Levine responds to BioShock concerns
2K Boston's Ken Levine has responded to concerns about the PC version of BioShock and quashed speculation that a PS3 version is in development
2K Boston's Ken Levine has responded to concerns about the PC version of BioShock and quashed speculation that a PS3 version is in development.
Although receiving excellent review scores, the PC edition of BioShock has faced a few problems since it launched in Europe on Friday. Most significant of these are those related to activation and copy protection.
On the former, publisher 2K updated the Cult of Rapture website late last week with news that buyers will now be able to install BioShock on up to five PCs - with a "revoke tool" that you can run on a system to free up that key again and move it to another computer.
2K and SecuROM are also looking at other technical issues, the post says. Another point of contention has been the game's implementation of widescreen.

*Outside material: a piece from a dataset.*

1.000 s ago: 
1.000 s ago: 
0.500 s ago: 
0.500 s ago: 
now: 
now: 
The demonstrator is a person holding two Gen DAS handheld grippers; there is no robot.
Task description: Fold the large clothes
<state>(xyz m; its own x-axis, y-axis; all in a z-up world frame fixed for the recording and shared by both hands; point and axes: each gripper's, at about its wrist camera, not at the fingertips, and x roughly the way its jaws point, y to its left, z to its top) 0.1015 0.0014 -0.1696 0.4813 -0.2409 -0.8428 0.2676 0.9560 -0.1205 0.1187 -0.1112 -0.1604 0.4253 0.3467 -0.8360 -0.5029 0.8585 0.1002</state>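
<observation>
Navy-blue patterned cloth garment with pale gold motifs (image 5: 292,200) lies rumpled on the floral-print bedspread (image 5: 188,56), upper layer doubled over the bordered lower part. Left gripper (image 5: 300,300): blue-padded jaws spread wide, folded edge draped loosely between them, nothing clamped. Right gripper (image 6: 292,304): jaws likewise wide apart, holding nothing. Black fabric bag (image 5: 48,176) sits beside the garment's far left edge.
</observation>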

As Ken Levine explains in a Joystiq interview: "We primarily designed it for widescreen. Then we had to ask, 'How do we make it full screen.' Your options are to put black bars at the top and bottom, keep same width perspective. Or you allow to...add pixels to the top and the bottom if you can afford the frame rate - we could."

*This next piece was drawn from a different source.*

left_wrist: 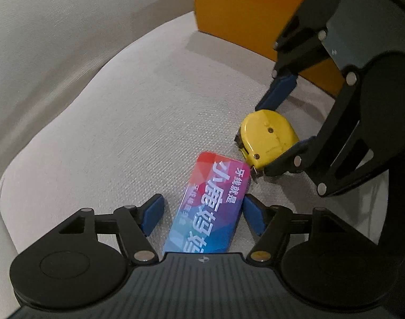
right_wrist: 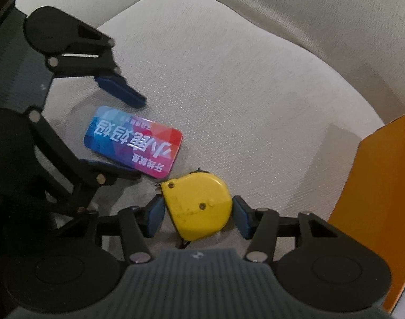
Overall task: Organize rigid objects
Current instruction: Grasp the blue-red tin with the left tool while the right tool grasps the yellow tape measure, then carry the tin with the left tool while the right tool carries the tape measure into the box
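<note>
A yellow tape measure [right_wrist: 199, 207] lies flat on the beige seat cushion [right_wrist: 255, 93]. My right gripper [right_wrist: 198, 212] points down over it, and both blue pads press against its sides; the left wrist view shows the same grip on the tape measure [left_wrist: 268, 138] by the right gripper [left_wrist: 266, 138]. Just beside it lies a flat colourful box [left_wrist: 210, 207] with white Chinese lettering. My left gripper [left_wrist: 202, 212] straddles this box and is open: the left pad stands clear of it and the right pad is at its edge. The right wrist view shows the box [right_wrist: 133, 143] between the left gripper's spread fingers [right_wrist: 122, 93].
An orange container wall [left_wrist: 242, 8] stands at the cushion's far side, at the right edge in the right wrist view [right_wrist: 375, 186]. The padded backrest and arm [right_wrist: 322, 13] curve around the seat. The tape measure's hook end nearly touches the box's corner.
</note>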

As a result of complaints from gamers, a patch is apparently inevitable: "We may disagree with them aesthetically, but sure, we'll make a patch and make it work for them," says Levine.
Levine also commented on increasing speculation that BioShock would at some point be released for the PlayStation 3, although he denied 2K Boston was working on it.
"I promise you, there is no secret plan about the PS3 that we're keeping from people. There's no PS3 development going on that we're hiding."